The packaging issue that broke translations in our initial release of 8.11 for Linux and macOS was almost a cool bug. I thought I’d quickly describe it here for the geeks among us.

The problem came from a combination of two things: an actual error in our packaging scripts, and the subtle and generally not-considered behavior of the Unix find command.

Our wonderful translators work on files that end in “.po” and connect the original english strings in the source code with their translated versions. During the build process, tools from the GNU translation system are used to convert the .po files into .mo files (aka “message catalogs”), which contain the same information but in a binary format that can be more efficiently used by the program when it is running.

During packaging Ardour for distributions, we copy all the .mo files into a new location in preparation for “bundling” (e.g. as a DMG file for macOS or a .run file for Linux). The copy also requires a renaming, because the organization of the message catalogs for use by the program needs to be fairly different than the way they are organized in our source code.

So the first bug was that we used find(1) to locate all the .mo files and copy/rename them. We start in several locations within the source code, including the directory that holds the GUI source code (gtk2_ardour). The files we’re looking for are in the po folder, and we use find because we don’t want to hard-code the languages that have translations. However, it turns out that there are another set of message catalogs associated with the RedHat/Fedora “appdata” system, and these files not only also are somewhere under gtk2_ardour but also, because of the way the translation software works, they have the same name.

So, if find finds the “real” message catalogs first and copies/renames them during packaging, and then later finds the “appdata” message catalogs, the latter will overwrite the former in the package being built. This is a bug - the appdata message catalogs are placed in the packaging at a separate step of the process, and we should not have been using a command that was so generic. This was easy to fix (and has been).

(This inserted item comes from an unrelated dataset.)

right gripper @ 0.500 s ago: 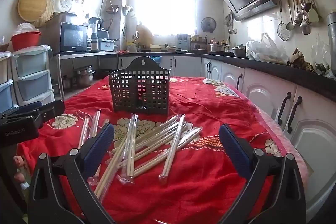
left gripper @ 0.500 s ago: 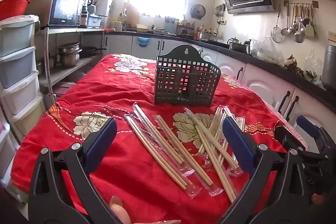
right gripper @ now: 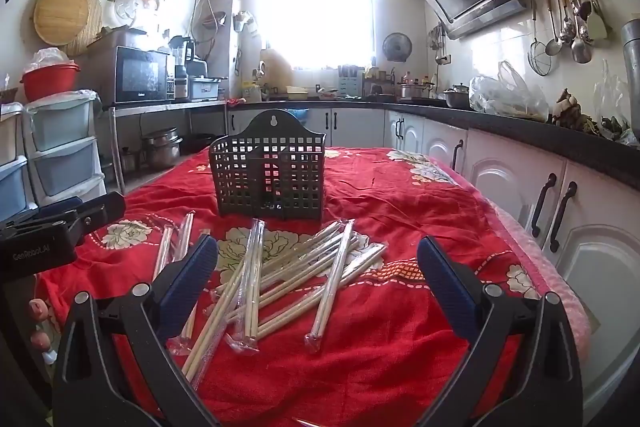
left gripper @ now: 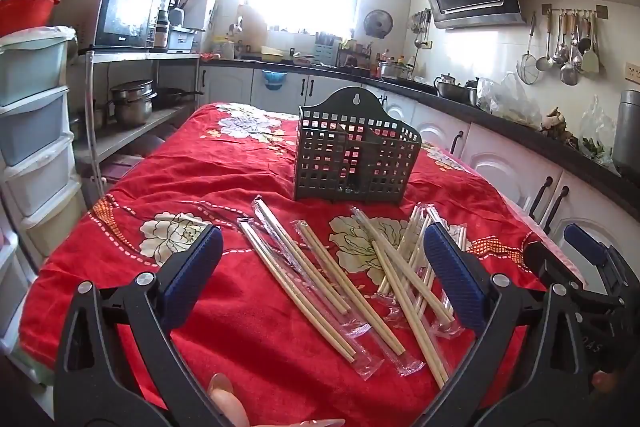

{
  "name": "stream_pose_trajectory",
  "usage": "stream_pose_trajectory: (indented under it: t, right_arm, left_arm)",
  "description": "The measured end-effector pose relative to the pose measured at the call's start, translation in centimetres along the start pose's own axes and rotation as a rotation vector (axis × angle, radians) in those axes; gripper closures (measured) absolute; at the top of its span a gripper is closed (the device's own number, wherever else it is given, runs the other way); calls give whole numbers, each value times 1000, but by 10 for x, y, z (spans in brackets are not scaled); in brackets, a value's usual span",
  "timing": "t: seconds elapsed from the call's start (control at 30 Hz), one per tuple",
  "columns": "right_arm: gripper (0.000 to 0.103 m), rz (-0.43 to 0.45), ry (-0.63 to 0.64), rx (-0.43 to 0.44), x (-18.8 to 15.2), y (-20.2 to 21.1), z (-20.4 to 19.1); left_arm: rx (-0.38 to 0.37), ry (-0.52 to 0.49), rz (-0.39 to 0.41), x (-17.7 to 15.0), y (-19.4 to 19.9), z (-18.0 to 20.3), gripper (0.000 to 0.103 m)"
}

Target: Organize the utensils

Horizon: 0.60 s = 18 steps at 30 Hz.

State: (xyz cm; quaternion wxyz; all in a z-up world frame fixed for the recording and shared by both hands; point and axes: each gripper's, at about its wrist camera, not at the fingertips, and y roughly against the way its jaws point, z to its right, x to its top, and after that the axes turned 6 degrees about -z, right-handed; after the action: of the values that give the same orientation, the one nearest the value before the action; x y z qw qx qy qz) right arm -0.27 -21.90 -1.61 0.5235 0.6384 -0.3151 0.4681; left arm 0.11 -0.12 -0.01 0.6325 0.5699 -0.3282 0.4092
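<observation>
Chopsticks (left gripper: 340,279) in clear wrappers lay scattered on the red bench (left gripper: 192,179), at 6 o'clock from the empty holder (left gripper: 356,163), ready for sorting. Left gripper (left gripper: 324,275) and right gripper (right gripper: 318,279) hovered above with fingers wide apart, holding nothing.

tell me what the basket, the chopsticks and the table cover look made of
Basket: dark moulded plastic, probably; matte square-hole grid with a hanging hole.
Chopsticks: pale bamboo or wood, many in clear glossy plastic sleeves.
Table cover: red woven cloth, creased, with printed or stitched flowers.
</observation>
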Motion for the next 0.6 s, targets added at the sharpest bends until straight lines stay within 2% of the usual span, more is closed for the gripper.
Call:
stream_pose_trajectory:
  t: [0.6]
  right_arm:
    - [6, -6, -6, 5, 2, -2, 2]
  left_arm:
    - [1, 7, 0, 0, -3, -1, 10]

But wait a minute … didn’t this work just fine for Ardour 8.10 and other releases? It did. How could that be? Well, recall that at the beginning of the previous paragraph I wrote “if find …”. It turns out that that the order in which find will find files, unless told otherwise, depends on the filesystem the files are located on. Consequently, if you use two different types of filesystem (e.g. on Linux the ext4 or xfs filesystems), find may very well return files in a different order on each.

However, it does deeper than this. Certain directory operations can also cause the filesystem to change its state in a way that will change the order in which find finds files. It turns out that this had happened within the build systems we use for macOS and Linux. At the time we released 8.10, find would locate the (unintended) appdata message catalogs first, copy/rename them into the package and then later repeat this for the real message catalaogs. Result? The package has the correct translation files and everything works. When we released 8.11, the ordering had changed, and the real message catalogs were found first, and then overwritten by the “appdata” ones. Result – translations do not work.

I thought this was an example of a fairly cool and unusual category of bug. There was an error in our packaging scripts - we used an unnecessarily generic command to find message catalogs that needed installing, which found files it should not have. But this mistake by itself did not matter on systems where the unintended files were found first. It only caused problems when the unintended files were found second.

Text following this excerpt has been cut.